<<<<
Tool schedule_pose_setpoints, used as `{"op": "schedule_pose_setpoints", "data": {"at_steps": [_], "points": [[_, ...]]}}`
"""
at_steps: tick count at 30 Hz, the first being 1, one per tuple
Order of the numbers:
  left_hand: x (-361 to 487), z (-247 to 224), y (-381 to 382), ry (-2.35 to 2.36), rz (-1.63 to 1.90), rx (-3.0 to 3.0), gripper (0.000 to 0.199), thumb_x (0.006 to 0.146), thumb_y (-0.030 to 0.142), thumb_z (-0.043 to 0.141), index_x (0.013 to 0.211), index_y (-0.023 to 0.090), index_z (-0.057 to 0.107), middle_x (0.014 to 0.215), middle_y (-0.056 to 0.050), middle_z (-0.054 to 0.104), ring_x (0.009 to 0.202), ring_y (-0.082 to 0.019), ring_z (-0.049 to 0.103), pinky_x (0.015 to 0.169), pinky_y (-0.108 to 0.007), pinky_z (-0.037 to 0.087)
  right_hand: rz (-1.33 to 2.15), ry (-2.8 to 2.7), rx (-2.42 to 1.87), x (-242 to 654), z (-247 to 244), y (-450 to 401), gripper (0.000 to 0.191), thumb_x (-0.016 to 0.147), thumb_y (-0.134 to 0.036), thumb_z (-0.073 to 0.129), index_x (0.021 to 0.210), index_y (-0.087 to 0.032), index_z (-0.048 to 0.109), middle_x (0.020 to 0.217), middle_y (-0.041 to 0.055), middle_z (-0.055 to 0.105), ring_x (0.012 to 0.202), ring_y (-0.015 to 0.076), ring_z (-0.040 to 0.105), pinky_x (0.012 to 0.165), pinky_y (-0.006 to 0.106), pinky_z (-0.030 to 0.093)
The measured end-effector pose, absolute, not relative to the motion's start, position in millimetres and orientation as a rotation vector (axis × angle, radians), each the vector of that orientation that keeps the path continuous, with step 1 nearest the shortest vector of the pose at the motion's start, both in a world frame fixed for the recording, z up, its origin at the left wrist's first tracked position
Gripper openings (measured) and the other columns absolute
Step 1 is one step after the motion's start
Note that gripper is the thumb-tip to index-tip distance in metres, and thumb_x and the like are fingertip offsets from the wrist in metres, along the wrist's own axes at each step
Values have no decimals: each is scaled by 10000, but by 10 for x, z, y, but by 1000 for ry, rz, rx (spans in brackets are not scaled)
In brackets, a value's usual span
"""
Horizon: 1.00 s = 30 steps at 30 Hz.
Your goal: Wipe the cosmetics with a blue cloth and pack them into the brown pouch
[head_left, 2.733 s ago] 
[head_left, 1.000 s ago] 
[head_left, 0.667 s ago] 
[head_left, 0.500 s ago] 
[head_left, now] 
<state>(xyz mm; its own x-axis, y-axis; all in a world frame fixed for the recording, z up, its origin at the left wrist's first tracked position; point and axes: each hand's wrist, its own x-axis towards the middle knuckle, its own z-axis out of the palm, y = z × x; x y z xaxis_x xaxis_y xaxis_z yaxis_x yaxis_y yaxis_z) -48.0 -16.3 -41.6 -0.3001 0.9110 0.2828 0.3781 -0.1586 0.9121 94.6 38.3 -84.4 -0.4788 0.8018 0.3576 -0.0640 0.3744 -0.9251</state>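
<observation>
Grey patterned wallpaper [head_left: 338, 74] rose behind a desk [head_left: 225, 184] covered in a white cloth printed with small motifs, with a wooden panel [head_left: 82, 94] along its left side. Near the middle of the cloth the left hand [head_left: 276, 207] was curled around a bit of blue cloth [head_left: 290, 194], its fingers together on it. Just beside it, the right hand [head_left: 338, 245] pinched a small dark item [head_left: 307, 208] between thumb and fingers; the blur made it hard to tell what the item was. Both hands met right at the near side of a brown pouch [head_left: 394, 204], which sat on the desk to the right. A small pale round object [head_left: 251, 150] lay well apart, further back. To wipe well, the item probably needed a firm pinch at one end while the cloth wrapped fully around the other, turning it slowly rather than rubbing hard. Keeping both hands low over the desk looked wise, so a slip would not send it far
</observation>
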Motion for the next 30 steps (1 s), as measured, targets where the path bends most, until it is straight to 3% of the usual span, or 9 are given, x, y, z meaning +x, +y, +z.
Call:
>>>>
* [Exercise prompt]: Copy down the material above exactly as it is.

* [Solution below]:
Tool schedule_pose_setpoints, used as `{"op": "schedule_pose_setpoints", "data": {"at_steps": [_], "points": [[_, ...]]}}`
"""
at_steps: tick count at 30 Hz, the first being 1, one per tuple
Order of the numbers:
  left_hand: x (-361 to 487), z (-247 to 224), y (-381 to 382), ry (-2.35 to 2.36), rz (-1.63 to 1.90), rx (-3.0 to 3.0), gripper (0.000 to 0.199), thumb_x (0.006 to 0.146), thumb_y (-0.030 to 0.142), thumb_z (-0.043 to 0.141), index_x (0.013 to 0.211), index_y (-0.023 to 0.090), index_z (-0.057 to 0.107), middle_x (0.014 to 0.215), middle_y (-0.056 to 0.050), middle_z (-0.054 to 0.104), ring_x (0.009 to 0.202), ring_y (-0.082 to 0.019), ring_z (-0.049 to 0.103), pinky_x (0.015 to 0.169), pinky_y (-0.108 to 0.007), pinky_z (-0.037 to 0.087)
  right_hand: rz (-1.33 to 2.15), ry (-2.8 to 2.7), rx (-2.42 to 1.87), x (-242 to 654), z (-247 to 244), y (-450 to 401), gripper (0.000 to 0.191), thumb_x (-0.016 to 0.147), thumb_y (-0.134 to 0.036), thumb_z (-0.073 to 0.129), index_x (0.021 to 0.210), index_y (-0.087 to 0.032), index_z (-0.048 to 0.109), middle_x (0.020 to 0.217), middle_y (-0.041 to 0.055), middle_z (-0.055 to 0.105), ring_x (0.012 to 0.202), ring_y (-0.015 to 0.076), ring_z (-0.040 to 0.105), pinky_x (0.012 to 0.165), pinky_y (-0.006 to 0.106), pinky_z (-0.030 to 0.093)
The measured end-effector pose, absolute, not relative to the motion's start, position in millimetres and orientation as a rotation vector (axis × angle, radians), each the vector of that orientation that keeps the path continuous, with step 1 nearest the shortest vector of the pose at the motion's start, both in a world frame fixed for the recording, z up, its origin at the left wrist's first tracked position
Gripper openings (measured) and the other columns absolute
Step 1 is one step after the motion's start
Note that gripper is the thumb-tip to index-tip distance in metres, and thumb_x and the like are fingertip offsets from the wrist in metres, along the wrist's own axes at each step
Values have no decimals: each is scaled by 10000, but by 10 for x, z, y, but by 1000 for ry, rz, rx (spans in brackets are not scaled)
In brackets, a value's usual span
"""
Horizon: 1.00 s = 30 steps at 30 Hz.
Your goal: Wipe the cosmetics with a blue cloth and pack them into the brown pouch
[head_left, 2.733 s ago] 
[head_left, 1.000 s ago] 
[head_left, 0.667 s ago] 
[head_left, 0.500 s ago] 
[head_left, now] 
<state>(xyz mm; its own x-axis, y-axis; all in a world frame fixed for the recording, z up, its origin at the left wrist's first tracked position; point and axes: each hand's wrist, its own x-axis towards the middle knuckle, its own z-axis out of the palm, y = z × x; x y z xaxis_x xaxis_y xaxis_z yaxis_x yaxis_y yaxis_z) -48.0 -16.3 -41.6 -0.3001 0.9110 0.2828 0.3781 -0.1586 0.9121 94.6 38.3 -84.4 -0.4788 0.8018 0.3576 -0.0640 0.3744 -0.9251</state>
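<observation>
Grey patterned wallpaper [head_left: 338, 74] rose behind a desk [head_left: 225, 184] covered in a white cloth printed with small motifs, with a wooden panel [head_left: 82, 94] along its left side. Near the middle of the cloth the left hand [head_left: 276, 207] was curled around a bit of blue cloth [head_left: 290, 194], its fingers together on it. Just beside it, the right hand [head_left: 338, 245] pinched a small dark item [head_left: 307, 208] between thumb and fingers; the blur made it hard to tell what the item was. Both hands met right at the near side of a brown pouch [head_left: 394, 204], which sat on the desk to the right. A small pale round object [head_left: 251, 150] lay well apart, further back. To wipe well, the item probably needed a firm pinch at one end while the cloth wrapped fully around the other, turning it slowly rather than rubbing hard. Keeping both hands low over the desk looked wise, so a slip would not send it far
</observation>
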Motion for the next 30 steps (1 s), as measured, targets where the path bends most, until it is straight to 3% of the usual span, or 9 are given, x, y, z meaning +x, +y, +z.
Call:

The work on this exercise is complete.